Over at the Huffington Post, Harry Shearer (as always) makes a great point about the phenomenon about the so-called "birther" movement: rather than a sudden emergence of a lunatic fringe, it fits into the growing toolbox of what passes for political discourse in this country: want to stand in opposition of the current administration? Deny its very legitimacy!
Bill Clinton was reviled by Republicans, partly because he won and partly because he won with the aid of a third-party candidate (Ross Perot), meaning that he enjoyed a plurality, but not a majority of the popular vote. George W. Bush was reviled by Democrats because he didn't win the popular vote at all, and was handed the electoral vote by a 5-4 decision of a Supreme Court so unsure of its reasoning that it insisted its decision in Bush v. Gore not be used as precedent.
The opposition, in both cases, was fueled, energized, and supercharged to a point of near mania by the whiff of illegitimacy. Both the opposition to Clinton and the opposition to Bush drew power, endurance, and bile from the feeling that the incumbent was a rank usurper.
This obsession with illegitimacy reaches back even further. It is, perhaps a sign of our nation's "maturity," moving us in alignment with the older societies of Western Europe. The culture wars of the past centuries in American history involved more or less newly arrived tribes competing for real estate in the new world.

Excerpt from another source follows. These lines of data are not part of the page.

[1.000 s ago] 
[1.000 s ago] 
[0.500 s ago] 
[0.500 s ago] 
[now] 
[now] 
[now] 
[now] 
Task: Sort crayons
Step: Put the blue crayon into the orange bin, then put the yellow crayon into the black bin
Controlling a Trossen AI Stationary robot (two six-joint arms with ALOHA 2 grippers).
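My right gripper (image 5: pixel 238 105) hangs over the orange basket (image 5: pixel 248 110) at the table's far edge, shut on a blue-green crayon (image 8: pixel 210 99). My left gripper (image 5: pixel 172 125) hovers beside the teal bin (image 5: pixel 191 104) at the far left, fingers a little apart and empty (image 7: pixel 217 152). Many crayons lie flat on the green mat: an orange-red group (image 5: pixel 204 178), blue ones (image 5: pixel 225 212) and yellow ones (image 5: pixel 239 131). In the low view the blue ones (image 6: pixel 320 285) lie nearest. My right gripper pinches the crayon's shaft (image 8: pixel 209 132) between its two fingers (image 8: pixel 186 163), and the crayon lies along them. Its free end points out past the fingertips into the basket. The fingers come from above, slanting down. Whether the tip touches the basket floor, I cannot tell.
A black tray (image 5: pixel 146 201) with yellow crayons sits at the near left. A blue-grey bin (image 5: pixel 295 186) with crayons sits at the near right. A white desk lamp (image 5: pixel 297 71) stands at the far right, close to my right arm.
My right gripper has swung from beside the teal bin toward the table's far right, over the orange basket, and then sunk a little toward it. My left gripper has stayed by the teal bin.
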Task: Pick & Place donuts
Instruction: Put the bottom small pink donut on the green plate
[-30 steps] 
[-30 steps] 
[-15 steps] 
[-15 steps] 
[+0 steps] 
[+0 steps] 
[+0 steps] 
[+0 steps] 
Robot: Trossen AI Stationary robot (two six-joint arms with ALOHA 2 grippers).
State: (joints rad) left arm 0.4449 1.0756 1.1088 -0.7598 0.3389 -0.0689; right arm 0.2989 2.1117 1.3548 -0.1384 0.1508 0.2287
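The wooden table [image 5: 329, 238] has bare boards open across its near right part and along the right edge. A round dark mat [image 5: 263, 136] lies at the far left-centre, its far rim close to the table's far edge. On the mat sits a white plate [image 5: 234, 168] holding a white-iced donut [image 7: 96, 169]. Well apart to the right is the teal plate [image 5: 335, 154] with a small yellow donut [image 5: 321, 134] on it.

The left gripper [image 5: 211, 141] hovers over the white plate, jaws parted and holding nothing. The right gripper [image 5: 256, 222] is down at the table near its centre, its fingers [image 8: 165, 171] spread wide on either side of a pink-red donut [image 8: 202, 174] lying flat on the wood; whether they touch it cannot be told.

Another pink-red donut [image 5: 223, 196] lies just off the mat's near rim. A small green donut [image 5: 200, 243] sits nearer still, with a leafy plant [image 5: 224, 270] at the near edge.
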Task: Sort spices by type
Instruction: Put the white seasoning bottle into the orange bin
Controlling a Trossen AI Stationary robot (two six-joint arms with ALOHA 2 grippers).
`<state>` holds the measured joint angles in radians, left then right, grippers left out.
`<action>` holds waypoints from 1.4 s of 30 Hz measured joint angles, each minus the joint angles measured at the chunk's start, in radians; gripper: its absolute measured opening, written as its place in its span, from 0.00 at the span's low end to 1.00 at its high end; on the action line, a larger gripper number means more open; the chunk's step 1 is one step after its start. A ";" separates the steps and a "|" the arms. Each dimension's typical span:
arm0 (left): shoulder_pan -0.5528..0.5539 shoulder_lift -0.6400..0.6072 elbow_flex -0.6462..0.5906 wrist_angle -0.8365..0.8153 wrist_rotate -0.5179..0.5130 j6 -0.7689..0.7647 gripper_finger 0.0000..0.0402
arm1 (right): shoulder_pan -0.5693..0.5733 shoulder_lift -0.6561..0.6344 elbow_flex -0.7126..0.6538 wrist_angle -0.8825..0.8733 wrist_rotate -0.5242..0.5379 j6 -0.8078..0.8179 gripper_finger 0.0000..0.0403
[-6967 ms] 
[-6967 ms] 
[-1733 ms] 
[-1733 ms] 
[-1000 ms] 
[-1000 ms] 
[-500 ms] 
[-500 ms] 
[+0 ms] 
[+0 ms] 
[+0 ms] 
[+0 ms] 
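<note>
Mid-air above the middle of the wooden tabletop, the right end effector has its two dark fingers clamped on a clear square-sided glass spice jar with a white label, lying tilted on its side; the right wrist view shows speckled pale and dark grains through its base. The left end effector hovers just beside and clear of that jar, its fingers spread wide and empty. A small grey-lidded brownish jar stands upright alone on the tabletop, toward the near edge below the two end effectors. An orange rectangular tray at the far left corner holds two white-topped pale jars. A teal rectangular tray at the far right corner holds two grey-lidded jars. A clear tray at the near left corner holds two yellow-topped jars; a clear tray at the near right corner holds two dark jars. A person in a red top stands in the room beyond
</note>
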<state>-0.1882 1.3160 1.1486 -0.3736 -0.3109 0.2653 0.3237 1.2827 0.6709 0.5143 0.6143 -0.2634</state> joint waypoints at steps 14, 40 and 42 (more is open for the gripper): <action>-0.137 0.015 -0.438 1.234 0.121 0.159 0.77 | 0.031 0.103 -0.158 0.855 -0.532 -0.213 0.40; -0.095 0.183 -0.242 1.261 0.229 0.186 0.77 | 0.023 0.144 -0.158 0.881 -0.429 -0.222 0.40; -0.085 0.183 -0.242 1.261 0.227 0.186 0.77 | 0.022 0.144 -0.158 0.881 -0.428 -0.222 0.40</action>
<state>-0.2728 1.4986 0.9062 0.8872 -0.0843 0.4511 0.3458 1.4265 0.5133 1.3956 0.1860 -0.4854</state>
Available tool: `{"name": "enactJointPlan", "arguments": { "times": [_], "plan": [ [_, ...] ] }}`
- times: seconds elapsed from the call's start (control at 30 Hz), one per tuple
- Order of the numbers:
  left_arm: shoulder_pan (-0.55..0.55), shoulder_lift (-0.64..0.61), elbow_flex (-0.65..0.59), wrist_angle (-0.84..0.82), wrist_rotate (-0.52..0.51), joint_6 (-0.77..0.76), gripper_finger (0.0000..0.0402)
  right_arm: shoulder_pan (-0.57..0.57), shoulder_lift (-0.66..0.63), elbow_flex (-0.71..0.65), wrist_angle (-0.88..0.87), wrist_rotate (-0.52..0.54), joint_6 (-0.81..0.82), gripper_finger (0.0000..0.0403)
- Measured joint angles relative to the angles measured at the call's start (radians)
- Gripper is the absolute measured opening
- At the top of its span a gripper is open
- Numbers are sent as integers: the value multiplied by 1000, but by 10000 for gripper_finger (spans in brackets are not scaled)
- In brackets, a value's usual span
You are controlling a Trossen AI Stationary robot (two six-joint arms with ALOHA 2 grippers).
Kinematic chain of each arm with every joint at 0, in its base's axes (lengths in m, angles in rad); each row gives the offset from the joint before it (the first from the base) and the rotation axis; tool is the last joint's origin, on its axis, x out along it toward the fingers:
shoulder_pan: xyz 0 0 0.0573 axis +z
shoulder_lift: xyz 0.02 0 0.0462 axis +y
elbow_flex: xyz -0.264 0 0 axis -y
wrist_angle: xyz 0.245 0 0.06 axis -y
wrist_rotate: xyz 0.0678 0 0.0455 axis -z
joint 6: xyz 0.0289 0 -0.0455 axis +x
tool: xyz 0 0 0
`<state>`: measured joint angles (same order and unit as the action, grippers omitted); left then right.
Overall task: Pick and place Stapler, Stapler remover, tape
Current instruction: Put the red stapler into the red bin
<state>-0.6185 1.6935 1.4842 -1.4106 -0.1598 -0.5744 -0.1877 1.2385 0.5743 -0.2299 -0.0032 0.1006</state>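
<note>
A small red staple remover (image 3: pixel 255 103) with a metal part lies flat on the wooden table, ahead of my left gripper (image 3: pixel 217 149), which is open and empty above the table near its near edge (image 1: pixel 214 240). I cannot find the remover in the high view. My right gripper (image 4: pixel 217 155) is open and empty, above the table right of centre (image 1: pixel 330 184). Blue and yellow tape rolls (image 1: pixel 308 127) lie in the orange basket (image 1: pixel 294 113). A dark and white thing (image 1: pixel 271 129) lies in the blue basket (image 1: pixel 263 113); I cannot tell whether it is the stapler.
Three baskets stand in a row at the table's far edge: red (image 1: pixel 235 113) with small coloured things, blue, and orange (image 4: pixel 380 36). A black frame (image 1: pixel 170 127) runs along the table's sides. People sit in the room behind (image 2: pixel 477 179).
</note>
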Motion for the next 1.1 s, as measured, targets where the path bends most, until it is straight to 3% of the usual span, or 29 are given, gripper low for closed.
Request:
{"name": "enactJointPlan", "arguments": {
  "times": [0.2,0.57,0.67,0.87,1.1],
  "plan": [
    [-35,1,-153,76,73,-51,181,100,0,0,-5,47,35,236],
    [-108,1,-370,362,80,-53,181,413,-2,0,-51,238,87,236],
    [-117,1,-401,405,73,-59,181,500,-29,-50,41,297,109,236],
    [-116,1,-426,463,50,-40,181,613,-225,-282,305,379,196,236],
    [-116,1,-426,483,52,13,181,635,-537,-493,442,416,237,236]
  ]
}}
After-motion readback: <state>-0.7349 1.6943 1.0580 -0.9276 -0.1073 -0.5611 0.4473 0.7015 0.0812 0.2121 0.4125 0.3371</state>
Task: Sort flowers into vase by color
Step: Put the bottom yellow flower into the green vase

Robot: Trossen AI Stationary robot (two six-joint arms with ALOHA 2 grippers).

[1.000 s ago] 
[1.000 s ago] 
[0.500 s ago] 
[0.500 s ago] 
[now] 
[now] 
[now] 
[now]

As these original tribes have sired offspring, the argument has shifted, and in a naked wrestling match for power, the ability to stake a true claim of origin has become a new tool.

This goes a long way in explaining the corner minority and multi-ethnic playwrights and performers find themselves in; legitimacy means claiming a bloodline, a community, to which one effortlessly belongs. Rather than seeing racial identities as invented, they are misidentified as organic -- to admit that your identity is created from scratch during your lifetime is to surrender hard-won cultural ground.

But as the political screeching of the past twenty years has shown, with everyone too terrified to move an inch from their hard-won square-foot-plot of turf, there is absolutely no chance of any collective movement.

So long as you argue that Obama isn't the rightful president, there's zero chance we'll be able to enter a substantive debate over his policies. And so long as we argue that there are mutually exclusive ethnic camps in this country, the stories we try to tell will sail over each other's heads.